▶ **Exercise instructions**:
Find the word "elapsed" in the data, then copy each line where it is found.

▶ **Stored records**:
⟨

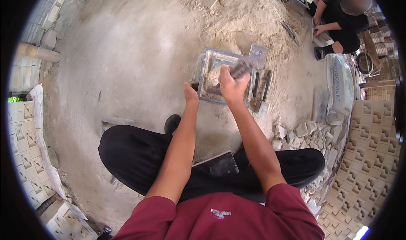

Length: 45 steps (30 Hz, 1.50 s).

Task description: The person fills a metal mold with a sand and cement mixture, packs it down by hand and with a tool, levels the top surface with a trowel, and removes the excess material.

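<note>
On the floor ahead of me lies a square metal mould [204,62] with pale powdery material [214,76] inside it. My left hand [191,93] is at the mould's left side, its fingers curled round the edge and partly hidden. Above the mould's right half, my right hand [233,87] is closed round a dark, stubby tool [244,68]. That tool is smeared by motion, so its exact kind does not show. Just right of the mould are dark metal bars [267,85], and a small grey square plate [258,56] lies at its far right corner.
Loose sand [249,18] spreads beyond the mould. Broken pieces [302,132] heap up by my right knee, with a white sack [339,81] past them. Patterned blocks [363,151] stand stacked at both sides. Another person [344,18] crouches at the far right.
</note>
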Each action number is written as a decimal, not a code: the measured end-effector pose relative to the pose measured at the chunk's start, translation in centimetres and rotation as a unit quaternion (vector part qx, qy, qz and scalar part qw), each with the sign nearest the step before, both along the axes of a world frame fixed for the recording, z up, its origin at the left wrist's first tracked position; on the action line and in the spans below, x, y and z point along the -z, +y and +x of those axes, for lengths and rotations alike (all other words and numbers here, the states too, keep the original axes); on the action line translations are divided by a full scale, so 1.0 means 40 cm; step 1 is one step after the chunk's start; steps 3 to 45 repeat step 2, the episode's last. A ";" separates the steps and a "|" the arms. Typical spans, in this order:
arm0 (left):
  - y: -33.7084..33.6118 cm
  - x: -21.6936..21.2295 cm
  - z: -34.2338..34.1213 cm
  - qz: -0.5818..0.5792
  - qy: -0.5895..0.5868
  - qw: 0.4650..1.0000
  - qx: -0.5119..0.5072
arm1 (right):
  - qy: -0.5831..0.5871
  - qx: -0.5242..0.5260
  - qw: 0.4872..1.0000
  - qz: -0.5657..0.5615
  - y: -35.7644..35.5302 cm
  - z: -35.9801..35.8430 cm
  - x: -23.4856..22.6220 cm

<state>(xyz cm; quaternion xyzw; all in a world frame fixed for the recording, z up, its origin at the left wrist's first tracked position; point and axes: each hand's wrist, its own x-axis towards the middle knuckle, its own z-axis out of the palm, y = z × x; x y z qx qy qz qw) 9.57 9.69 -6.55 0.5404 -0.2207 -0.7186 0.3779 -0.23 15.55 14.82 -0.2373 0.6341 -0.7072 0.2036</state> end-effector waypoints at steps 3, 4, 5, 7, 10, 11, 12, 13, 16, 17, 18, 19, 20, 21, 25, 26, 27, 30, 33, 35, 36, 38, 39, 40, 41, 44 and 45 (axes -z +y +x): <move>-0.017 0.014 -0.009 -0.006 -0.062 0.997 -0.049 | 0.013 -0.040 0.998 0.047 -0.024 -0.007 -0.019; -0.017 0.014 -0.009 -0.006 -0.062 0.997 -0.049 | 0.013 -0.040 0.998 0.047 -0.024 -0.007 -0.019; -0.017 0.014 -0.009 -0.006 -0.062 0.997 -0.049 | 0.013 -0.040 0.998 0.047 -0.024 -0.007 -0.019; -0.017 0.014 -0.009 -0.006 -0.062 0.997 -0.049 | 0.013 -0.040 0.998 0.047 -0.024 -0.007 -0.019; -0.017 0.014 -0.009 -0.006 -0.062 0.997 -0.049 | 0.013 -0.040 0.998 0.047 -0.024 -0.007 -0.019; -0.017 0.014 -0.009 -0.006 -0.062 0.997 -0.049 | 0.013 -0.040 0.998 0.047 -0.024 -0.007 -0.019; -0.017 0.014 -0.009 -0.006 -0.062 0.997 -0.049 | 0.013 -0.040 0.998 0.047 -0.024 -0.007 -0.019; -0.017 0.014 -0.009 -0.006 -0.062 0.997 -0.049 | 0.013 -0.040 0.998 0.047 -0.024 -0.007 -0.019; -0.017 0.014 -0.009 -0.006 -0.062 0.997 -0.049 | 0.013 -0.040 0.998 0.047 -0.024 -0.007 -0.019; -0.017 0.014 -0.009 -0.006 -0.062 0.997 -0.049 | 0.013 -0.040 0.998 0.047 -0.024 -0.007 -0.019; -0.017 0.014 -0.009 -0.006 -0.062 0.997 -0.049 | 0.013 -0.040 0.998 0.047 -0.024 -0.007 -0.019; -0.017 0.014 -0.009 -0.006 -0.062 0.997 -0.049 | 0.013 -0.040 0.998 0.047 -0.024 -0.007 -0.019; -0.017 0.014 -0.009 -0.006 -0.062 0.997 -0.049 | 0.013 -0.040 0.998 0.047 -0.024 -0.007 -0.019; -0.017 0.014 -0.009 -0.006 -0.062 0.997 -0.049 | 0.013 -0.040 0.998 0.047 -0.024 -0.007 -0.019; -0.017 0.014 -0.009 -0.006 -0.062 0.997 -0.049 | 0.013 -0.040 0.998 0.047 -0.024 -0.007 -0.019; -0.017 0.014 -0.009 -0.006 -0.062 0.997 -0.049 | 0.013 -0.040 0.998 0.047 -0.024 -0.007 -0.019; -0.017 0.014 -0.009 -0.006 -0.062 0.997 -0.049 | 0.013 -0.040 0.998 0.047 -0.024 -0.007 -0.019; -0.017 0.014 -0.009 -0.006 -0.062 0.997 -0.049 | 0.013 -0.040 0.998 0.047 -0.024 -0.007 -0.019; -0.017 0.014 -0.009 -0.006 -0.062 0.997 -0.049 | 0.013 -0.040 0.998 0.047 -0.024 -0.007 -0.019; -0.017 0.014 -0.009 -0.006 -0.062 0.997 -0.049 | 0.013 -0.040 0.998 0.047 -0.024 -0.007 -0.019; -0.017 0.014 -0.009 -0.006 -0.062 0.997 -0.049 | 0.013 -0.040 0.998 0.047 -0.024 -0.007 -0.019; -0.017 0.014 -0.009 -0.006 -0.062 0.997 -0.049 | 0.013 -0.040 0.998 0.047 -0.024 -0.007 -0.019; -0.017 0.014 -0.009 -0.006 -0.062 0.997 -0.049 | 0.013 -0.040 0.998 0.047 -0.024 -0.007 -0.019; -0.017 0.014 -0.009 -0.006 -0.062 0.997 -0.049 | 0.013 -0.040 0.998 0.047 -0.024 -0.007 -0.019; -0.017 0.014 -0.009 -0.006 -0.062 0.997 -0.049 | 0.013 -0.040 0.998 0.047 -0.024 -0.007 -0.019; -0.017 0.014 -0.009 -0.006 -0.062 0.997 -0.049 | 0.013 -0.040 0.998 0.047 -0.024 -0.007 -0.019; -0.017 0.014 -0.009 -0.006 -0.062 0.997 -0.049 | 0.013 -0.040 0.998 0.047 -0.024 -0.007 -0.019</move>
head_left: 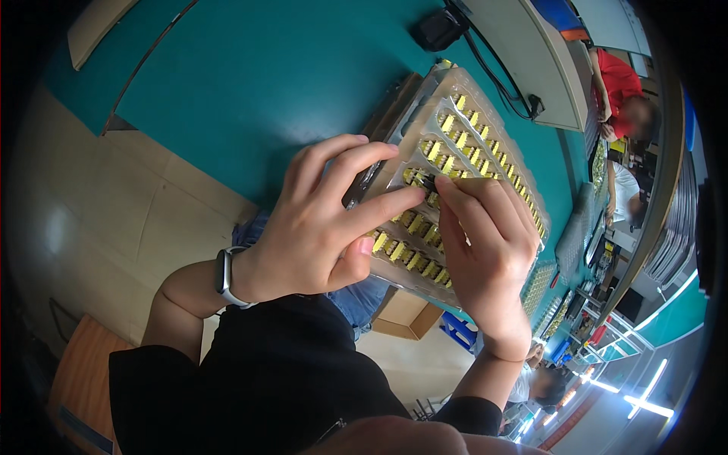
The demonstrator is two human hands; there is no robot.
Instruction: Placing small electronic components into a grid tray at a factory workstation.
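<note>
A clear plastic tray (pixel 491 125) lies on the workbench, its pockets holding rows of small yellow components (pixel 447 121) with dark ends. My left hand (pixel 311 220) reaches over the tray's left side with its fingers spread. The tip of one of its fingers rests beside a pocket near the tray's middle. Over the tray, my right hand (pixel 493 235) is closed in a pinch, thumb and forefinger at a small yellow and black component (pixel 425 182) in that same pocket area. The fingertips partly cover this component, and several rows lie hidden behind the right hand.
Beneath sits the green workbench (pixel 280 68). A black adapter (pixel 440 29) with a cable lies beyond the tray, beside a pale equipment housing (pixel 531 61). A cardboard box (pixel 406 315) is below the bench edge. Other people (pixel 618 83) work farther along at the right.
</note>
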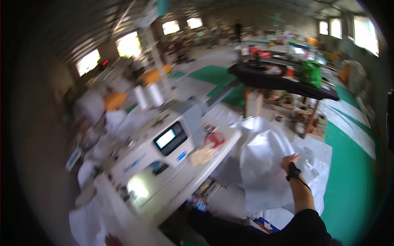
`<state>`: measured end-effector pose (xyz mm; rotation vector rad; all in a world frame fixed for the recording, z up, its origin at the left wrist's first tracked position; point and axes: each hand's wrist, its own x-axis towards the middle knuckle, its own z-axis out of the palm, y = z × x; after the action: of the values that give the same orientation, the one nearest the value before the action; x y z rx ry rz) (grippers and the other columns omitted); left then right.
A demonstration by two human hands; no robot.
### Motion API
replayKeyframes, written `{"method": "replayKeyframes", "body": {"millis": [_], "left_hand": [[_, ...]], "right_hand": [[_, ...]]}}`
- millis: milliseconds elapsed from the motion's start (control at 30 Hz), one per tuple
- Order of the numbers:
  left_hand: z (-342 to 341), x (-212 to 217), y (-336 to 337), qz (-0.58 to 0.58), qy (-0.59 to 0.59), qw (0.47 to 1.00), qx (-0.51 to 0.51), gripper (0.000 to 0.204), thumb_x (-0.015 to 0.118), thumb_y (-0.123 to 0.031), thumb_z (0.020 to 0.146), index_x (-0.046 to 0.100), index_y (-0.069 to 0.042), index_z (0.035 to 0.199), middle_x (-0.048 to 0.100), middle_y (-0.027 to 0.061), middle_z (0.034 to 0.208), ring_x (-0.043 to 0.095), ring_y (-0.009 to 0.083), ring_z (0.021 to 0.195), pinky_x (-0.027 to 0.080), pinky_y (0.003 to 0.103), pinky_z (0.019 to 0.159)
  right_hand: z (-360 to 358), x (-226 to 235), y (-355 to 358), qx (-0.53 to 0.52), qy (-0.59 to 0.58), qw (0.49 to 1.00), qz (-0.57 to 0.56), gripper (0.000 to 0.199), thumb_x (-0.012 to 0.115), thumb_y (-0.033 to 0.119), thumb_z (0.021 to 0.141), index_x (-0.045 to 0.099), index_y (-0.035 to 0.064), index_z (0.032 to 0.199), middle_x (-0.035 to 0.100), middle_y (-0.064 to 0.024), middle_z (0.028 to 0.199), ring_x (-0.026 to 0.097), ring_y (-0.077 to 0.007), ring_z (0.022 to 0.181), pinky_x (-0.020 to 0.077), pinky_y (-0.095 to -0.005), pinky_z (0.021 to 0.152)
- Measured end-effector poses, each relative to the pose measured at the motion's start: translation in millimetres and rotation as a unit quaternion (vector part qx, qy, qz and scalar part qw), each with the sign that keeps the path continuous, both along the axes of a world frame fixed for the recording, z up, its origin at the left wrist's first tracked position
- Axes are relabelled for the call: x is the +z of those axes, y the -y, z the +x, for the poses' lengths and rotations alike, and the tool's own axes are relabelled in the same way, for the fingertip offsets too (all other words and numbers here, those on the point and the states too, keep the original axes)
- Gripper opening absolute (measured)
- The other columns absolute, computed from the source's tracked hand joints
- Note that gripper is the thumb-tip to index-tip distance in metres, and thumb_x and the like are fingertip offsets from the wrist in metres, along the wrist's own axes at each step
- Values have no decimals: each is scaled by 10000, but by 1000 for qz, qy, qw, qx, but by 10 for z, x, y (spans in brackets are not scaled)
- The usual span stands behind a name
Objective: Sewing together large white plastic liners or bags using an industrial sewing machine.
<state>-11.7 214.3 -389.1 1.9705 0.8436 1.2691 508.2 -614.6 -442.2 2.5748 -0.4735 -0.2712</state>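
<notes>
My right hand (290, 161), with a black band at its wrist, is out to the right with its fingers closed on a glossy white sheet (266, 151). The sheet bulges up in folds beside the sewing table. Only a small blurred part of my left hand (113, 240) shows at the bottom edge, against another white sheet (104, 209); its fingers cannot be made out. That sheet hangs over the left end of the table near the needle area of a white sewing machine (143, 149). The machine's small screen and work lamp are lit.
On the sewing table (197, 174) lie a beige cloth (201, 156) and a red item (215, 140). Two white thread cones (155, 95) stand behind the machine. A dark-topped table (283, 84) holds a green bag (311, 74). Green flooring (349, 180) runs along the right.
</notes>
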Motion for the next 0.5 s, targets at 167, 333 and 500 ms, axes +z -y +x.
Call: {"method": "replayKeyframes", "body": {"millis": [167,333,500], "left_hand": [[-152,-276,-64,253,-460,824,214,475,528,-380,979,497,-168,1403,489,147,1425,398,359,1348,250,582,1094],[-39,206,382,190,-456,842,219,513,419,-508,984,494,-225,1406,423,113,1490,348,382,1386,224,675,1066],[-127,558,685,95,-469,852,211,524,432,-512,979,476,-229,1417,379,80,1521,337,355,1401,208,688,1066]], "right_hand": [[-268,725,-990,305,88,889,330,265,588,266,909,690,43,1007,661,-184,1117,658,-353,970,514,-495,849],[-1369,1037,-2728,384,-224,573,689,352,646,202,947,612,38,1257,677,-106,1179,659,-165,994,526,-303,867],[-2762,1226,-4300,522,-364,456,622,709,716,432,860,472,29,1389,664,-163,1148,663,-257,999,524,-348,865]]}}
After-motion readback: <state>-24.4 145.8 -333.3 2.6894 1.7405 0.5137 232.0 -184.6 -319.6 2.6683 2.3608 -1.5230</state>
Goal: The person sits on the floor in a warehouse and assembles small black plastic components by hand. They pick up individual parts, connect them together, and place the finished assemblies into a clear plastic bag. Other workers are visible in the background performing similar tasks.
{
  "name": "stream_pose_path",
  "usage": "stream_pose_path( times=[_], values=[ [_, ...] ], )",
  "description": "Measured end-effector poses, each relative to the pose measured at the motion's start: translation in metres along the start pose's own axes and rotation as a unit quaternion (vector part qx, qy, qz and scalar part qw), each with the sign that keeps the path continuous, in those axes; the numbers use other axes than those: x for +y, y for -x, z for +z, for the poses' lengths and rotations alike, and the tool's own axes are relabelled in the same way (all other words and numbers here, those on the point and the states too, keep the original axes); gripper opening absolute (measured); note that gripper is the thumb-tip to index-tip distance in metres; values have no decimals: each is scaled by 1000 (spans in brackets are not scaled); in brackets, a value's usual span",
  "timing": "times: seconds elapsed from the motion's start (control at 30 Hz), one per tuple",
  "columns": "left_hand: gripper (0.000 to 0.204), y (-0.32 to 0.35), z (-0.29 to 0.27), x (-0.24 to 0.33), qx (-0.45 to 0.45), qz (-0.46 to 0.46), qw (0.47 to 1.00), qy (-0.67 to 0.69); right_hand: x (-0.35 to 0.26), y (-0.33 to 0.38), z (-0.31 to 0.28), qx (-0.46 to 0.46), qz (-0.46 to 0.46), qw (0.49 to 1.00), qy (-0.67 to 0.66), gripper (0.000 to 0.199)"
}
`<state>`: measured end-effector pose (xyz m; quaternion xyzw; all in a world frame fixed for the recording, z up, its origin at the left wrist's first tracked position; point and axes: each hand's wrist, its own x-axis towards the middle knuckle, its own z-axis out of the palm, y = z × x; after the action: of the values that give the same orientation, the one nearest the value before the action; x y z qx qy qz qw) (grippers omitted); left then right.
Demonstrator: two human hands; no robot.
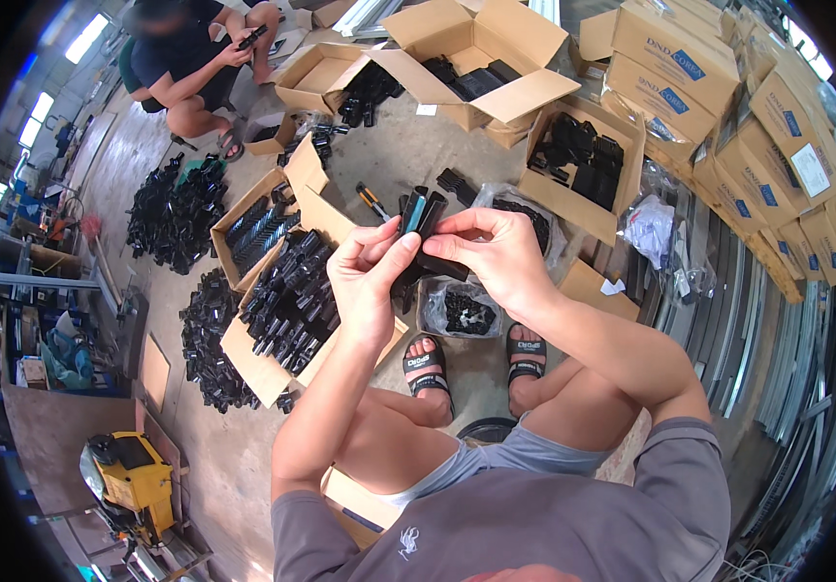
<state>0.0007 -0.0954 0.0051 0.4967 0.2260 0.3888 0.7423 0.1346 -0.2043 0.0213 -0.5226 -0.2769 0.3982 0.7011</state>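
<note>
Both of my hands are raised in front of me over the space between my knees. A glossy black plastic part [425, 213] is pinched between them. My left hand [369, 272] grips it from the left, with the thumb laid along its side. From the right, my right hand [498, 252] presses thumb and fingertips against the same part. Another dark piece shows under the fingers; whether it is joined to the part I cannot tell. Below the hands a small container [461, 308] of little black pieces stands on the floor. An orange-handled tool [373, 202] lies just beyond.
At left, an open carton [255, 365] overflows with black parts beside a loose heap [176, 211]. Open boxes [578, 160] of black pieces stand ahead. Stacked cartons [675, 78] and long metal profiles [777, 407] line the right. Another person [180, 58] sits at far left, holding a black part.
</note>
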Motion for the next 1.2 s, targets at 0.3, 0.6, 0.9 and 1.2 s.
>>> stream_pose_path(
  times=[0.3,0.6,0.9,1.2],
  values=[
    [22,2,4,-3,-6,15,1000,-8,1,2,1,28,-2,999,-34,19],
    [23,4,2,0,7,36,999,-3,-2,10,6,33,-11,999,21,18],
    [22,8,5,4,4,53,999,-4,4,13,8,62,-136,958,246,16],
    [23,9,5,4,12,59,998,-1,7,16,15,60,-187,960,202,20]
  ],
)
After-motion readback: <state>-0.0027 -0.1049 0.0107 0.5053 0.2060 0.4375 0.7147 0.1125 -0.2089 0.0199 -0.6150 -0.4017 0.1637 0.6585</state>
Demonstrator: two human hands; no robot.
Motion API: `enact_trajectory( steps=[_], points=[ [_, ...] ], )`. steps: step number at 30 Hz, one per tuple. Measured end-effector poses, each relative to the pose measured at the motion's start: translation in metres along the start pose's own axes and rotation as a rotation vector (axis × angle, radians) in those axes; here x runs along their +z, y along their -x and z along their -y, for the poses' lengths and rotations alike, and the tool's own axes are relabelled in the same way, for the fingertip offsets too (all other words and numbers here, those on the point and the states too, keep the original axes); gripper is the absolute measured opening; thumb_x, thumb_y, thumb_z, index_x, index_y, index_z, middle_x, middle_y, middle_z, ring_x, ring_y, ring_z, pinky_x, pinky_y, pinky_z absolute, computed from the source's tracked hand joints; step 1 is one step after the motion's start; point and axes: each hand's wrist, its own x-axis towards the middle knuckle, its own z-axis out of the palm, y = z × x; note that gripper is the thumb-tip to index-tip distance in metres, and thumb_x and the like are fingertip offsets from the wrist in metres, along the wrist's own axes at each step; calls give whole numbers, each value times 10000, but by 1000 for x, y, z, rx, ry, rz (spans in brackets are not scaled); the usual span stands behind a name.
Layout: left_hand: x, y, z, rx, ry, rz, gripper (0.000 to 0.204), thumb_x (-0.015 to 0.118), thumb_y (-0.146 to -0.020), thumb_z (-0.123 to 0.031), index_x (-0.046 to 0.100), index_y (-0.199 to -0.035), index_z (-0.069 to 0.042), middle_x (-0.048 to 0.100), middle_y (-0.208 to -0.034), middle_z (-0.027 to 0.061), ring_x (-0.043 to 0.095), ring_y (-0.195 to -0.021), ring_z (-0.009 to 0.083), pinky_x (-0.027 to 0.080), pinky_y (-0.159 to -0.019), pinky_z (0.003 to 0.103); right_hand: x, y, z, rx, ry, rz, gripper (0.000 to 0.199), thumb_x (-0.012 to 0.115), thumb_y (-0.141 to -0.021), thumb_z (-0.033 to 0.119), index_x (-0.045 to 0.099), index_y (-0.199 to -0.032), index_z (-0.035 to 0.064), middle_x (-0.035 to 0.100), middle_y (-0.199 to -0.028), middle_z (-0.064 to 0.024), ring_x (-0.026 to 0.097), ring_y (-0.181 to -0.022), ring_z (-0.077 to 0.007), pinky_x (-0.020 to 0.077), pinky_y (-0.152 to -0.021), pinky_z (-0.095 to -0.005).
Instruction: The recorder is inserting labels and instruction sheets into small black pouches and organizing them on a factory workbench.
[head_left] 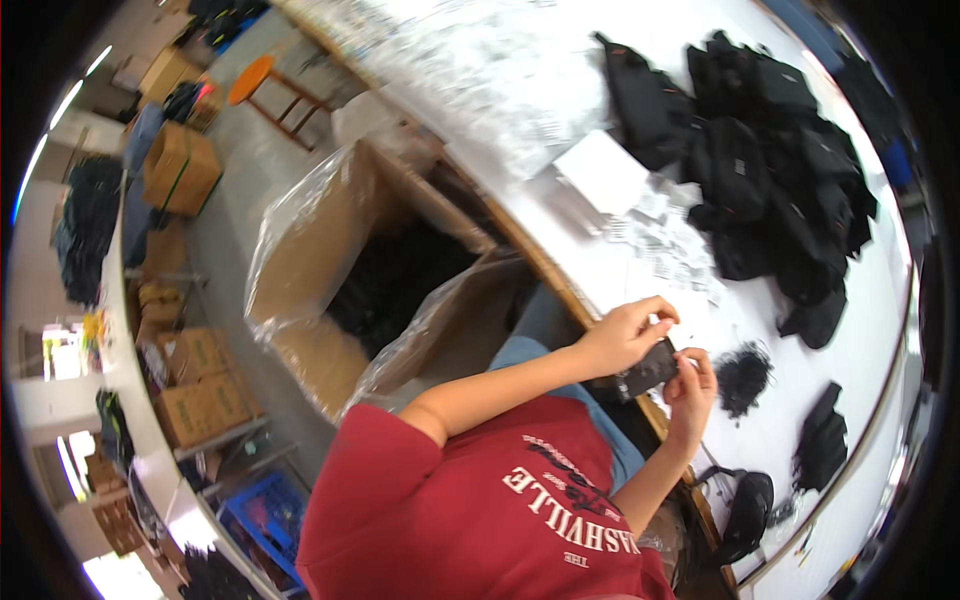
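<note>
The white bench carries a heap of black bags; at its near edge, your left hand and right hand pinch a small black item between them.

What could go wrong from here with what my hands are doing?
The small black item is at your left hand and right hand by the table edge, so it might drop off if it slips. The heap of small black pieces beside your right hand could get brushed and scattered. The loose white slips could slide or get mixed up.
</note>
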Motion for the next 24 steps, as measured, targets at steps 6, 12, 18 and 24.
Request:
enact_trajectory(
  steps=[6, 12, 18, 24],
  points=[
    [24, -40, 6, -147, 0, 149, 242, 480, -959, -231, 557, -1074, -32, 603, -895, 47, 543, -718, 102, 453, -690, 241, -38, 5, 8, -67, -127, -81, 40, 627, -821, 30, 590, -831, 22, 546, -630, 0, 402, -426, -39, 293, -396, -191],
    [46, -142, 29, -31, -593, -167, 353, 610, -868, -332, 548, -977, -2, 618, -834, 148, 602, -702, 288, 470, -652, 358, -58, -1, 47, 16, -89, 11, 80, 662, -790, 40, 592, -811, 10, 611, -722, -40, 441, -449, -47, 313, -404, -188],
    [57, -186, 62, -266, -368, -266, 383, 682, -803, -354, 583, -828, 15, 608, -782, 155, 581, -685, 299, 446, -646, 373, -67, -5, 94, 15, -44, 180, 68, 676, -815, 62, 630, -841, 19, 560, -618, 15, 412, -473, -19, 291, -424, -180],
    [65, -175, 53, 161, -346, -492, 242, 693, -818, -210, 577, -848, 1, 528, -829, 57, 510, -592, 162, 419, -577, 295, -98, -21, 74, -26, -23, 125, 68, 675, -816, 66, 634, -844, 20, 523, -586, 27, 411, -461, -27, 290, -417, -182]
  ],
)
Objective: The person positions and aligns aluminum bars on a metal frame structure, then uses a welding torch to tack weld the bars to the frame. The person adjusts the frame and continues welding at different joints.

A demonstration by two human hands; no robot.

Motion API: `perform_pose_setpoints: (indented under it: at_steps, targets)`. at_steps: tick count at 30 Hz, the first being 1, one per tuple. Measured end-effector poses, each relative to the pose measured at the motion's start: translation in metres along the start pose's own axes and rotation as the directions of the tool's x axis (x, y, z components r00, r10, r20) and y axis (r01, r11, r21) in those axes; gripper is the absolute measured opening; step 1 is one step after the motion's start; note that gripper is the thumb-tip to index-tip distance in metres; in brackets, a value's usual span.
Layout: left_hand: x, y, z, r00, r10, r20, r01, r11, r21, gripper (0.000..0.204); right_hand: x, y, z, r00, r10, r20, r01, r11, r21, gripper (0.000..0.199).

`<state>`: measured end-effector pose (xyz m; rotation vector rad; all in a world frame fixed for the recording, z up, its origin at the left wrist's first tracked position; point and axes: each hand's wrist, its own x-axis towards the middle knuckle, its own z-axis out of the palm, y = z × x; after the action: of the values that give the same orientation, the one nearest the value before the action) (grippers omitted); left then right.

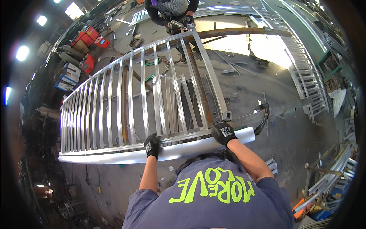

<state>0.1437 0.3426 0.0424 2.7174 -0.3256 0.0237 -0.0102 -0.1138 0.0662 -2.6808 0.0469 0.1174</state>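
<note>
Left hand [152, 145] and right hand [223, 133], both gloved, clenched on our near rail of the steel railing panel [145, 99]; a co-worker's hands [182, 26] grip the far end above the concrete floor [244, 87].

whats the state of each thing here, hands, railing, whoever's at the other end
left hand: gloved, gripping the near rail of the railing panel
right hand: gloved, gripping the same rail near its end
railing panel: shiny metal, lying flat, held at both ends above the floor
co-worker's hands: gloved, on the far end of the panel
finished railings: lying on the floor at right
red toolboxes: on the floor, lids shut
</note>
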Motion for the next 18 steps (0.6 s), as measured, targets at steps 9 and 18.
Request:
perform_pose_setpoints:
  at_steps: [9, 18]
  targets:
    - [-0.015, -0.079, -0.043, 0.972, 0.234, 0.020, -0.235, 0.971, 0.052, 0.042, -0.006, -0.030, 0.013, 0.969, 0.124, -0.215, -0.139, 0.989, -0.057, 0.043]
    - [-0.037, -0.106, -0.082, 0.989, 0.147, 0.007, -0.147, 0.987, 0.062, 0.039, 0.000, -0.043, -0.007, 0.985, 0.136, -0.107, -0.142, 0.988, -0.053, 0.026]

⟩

▶ **Reply**:
- millis: milliseconds elapsed from the motion's start (control at 30 Hz), one per tuple
  "timing": "times: seconds elapsed from the motion's start (control at 30 Hz), one per tuple",

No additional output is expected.